Last night, I went to see 68-year-old Rod Stewart perform at the O2 Arena. Towards the end of the almost two-hour show, he sang a rousing version of Hot Legs and spent most of the song kicking footballs into the audience.
On the same day in 2001 – just ten days after the attack on the World Trade Center in New York – I went to Hoxton Hall, an 1863 Victorian music hall in London, to see something billed as The Wasted Talent Variety Show.
The show started unannounced with Johnny Dance, a formally-dressed man with a sharp (presumably fake) scar down his left cheek growling 1950s standards in a rough-edged, discordant voice. His version of Fever was strange and worrying. The backing tape slowly developed electronic, experimental sounds and the audience talked throughout. There were about 50 people downstairs, sitting at round, candle-lit tables plus about 20 in the upper tier of the thin rectangular music hall. Johnny Dance sang in darkness, lit only by a small white strip light attached to the microphone stand just below his chin.
Next to appear was performance art regular Andrew Bailey as his wordless character The Great Podomofski. He was dressed in a long black overcoat, black bowler hat and black (instead of red) clown’s nose and gave a fair approximation of an Australian Aboriginal sound by placing a glass tube containing first one then several white ping pong balls between his mouth and the microphone. As he blew and sucked, the balls moved and the tones changed. His other inventive triumph was to have a vacuum cleaner tube sticking upward blowing a pillar of air on which he balanced a ping pong ball. Using a small glove puppet, he then used the ping pong ball as a boxer’s punching bag.
Following that, Tony Green appeared as dead Victorian Sir Gideon Vein and performed real Victorian poetry in an intentionally OTT hammy way backed by a string quartet making abstract noises.
He was followed by real modern poet John Bentley who performed to a music backing tape. The room then began to fill up because the next performance was Arnold Frenzy’s Flea circus, an OTT tongue-in-cheek genuine flea circus backed by electric guitar and drums.
A man dressed like Mozart then appeared – The Amazing Tomasini – who sang castrato, then tore his costume off to reveal a bizarrely tattered red and pink costume which I think represented the inside of a human body. His obviously operatically-trained voice then alternated between castrato and deeply masculine.
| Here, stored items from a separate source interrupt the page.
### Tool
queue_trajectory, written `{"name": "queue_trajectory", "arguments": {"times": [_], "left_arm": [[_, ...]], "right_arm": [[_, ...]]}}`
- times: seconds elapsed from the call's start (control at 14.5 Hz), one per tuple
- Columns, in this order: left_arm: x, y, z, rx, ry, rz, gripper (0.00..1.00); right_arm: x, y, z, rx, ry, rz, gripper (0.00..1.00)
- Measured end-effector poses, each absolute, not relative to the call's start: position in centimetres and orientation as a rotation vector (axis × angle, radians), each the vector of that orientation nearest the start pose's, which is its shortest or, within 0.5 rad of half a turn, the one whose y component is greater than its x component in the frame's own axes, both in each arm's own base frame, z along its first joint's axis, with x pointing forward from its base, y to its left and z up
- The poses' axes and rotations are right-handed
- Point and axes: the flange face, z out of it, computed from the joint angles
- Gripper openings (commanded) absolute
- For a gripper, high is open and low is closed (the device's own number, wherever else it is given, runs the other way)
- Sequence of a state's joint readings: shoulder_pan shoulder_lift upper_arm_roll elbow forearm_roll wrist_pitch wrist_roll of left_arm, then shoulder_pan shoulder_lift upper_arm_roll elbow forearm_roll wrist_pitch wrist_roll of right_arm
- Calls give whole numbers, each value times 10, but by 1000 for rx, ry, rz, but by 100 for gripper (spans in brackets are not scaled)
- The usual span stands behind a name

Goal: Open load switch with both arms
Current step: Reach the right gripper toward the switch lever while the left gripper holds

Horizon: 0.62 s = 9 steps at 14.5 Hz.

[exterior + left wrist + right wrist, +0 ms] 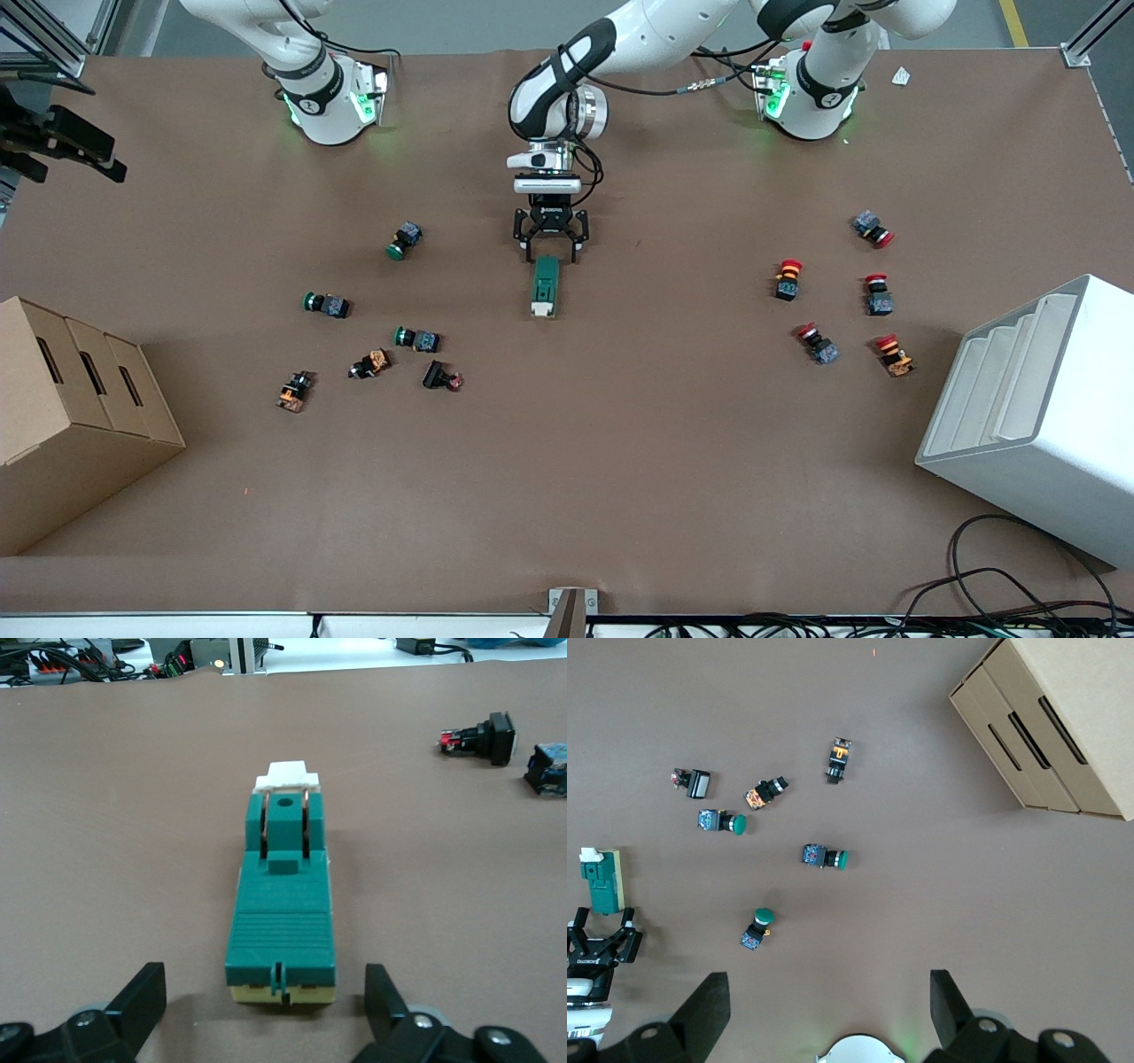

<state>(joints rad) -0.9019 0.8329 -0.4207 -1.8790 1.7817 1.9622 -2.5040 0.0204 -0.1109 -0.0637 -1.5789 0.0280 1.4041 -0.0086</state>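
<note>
The load switch [545, 287] is a dark-green block lying in the middle of the table, with its white lever tab [289, 775] at the end nearer the front camera. My left gripper [550, 251] is low at the switch's other end, open. Its fingers [146, 992] stand either side of that end without touching it. The switch [282, 904] fills the middle of the left wrist view. My right gripper [831, 1014] is out of the front view. It hangs open and empty high over its own base, and the switch [602, 881] shows small in its wrist view.
Green and orange push buttons [416, 338] lie scattered toward the right arm's end, beside a cardboard box [71, 416]. Red-capped buttons [788, 278] lie toward the left arm's end, beside a white stepped rack [1036, 408]. Cables hang at the table's near edge.
</note>
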Motion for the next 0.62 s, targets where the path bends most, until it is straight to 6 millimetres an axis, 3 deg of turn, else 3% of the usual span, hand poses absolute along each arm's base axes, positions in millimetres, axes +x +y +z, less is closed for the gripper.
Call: {"name": "queue_trajectory", "arguments": {"times": [0.21, 0.41, 0.62], "left_arm": [[206, -562, 82, -2722, 89, -1573, 99], [205, -562, 81, -2720, 95, -1579, 99], [205, -562, 80, -2717, 105, -1587, 99]], "right_arm": [[510, -23, 653, -3104, 56, 128, 100], [531, -23, 618, -3114, 60, 218, 100], [548, 7, 594, -3121, 236, 271, 100]]}}
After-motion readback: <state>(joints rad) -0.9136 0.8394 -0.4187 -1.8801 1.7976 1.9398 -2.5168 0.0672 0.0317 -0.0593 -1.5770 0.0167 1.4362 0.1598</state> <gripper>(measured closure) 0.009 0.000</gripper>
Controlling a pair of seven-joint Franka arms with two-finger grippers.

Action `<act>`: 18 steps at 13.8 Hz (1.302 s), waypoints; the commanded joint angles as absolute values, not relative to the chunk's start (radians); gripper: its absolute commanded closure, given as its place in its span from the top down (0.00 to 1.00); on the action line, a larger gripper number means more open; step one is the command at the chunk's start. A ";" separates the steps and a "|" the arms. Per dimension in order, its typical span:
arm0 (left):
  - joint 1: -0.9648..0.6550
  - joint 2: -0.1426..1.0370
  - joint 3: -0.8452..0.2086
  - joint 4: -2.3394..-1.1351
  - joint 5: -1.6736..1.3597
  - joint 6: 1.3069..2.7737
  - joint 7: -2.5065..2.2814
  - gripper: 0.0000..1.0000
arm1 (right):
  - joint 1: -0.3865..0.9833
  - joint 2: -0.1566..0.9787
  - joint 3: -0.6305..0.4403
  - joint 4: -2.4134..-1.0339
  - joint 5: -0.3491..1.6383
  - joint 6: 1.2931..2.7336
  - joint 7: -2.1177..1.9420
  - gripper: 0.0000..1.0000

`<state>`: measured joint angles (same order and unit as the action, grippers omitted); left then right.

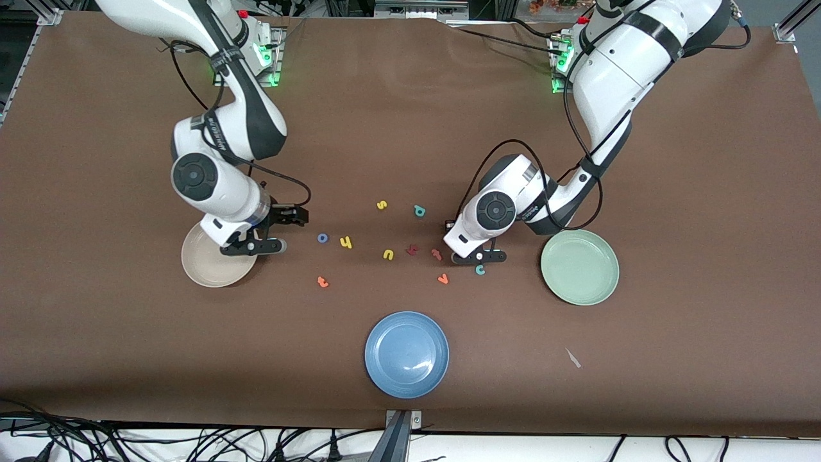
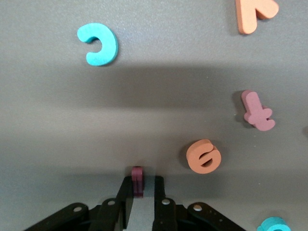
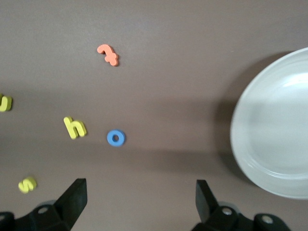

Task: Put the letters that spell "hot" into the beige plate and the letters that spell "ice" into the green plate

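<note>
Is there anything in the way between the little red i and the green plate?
Nothing visible. The left end effector is pinching the dark red i, and only bare tabletop lies between it and the green plate. The teal c sits beside the route, nearer the front camera.

The left arm reaches down from its base toward the middle of the bench, its wrist bent so that the left gripper sits low at the surface, fingers drawn in narrowly around a dark red i. The right arm is folded at the elbow, and the right gripper hangs with fingers spread wide apart.
</note>
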<state>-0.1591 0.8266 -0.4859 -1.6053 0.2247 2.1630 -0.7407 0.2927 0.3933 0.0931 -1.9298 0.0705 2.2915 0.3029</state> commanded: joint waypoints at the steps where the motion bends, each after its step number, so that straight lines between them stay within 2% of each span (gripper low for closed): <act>1: -0.144 0.828 -0.503 -1.615 0.264 2.180 -0.738 0.15 | 0.304 0.360 0.136 -2.086 0.064 2.507 0.406 1.00; 3: -0.140 0.828 -0.502 -1.615 0.264 2.178 -0.738 0.00 | 0.339 0.392 0.137 -2.108 0.064 2.580 0.434 1.00; 5: -0.137 0.822 -0.503 -1.614 0.264 2.169 -0.739 0.00 | 0.359 0.457 0.137 -2.091 0.058 2.623 0.451 0.99; 7: -0.121 0.813 -0.508 -1.605 0.264 2.149 -0.744 0.00 | 0.360 0.476 0.133 -2.089 0.051 2.642 0.445 0.99; 10: -0.074 0.776 -0.538 -1.571 0.264 2.028 -0.732 0.00 | 0.359 0.514 0.130 -2.051 0.013 2.638 0.436 0.99; 13: -0.041 0.735 -0.540 -1.502 0.256 1.880 -0.571 0.00 | 0.356 0.538 0.124 -2.025 -0.058 2.635 0.434 0.95; 18: 0.078 0.654 -0.523 -1.499 0.244 1.816 -0.248 0.00 | 0.359 0.577 0.124 -1.967 -0.106 2.589 0.433 0.92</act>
<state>0.0232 0.6873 -0.5202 -1.4867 0.2297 1.8481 -0.3858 0.3563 0.5528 0.1240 -2.0063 -0.0818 2.6175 0.4308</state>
This was followed by a very professional group called the Flea Pit Orchestra – a banjo-playing male singer, cello, double bass, drums and a violin played brilliantly by a Vietnamese girl in such a way that it made the basically pub-folk music sound rather Jewish. They described their music as “bar-room ballads and hard-edged skiffle, pubkadiddley Cockney-Weimar cabaret and chamber-pot music hall”.
A stripper then appeared – La Goulou – holding two giant white fan feathers. She performed her fan dance to taped music, her breasts occasionally visible, but never her groin. There was something odd about her spindly arms, shoulders and legs.
At this point, our host for the evening – wearing rubber gloves – carried onto the stage a large bird’s nest. La Goulou squatted by the nest, straining her face and body until an egg plopped out of her nether region. The host picked the egg up, put it in the nest and took it round the audience to show them.
“If it’s an egg its art,” our host told us. “If its a ping-pong ball it would be pornography.”
Rod Stewart and The Wasted Talent Variety Show.
Which was better?
You simply cannot compare them.
Both very entertaining in their own individual ways.
This probably says something about the validity of giving awards but, frankly, I don’t care.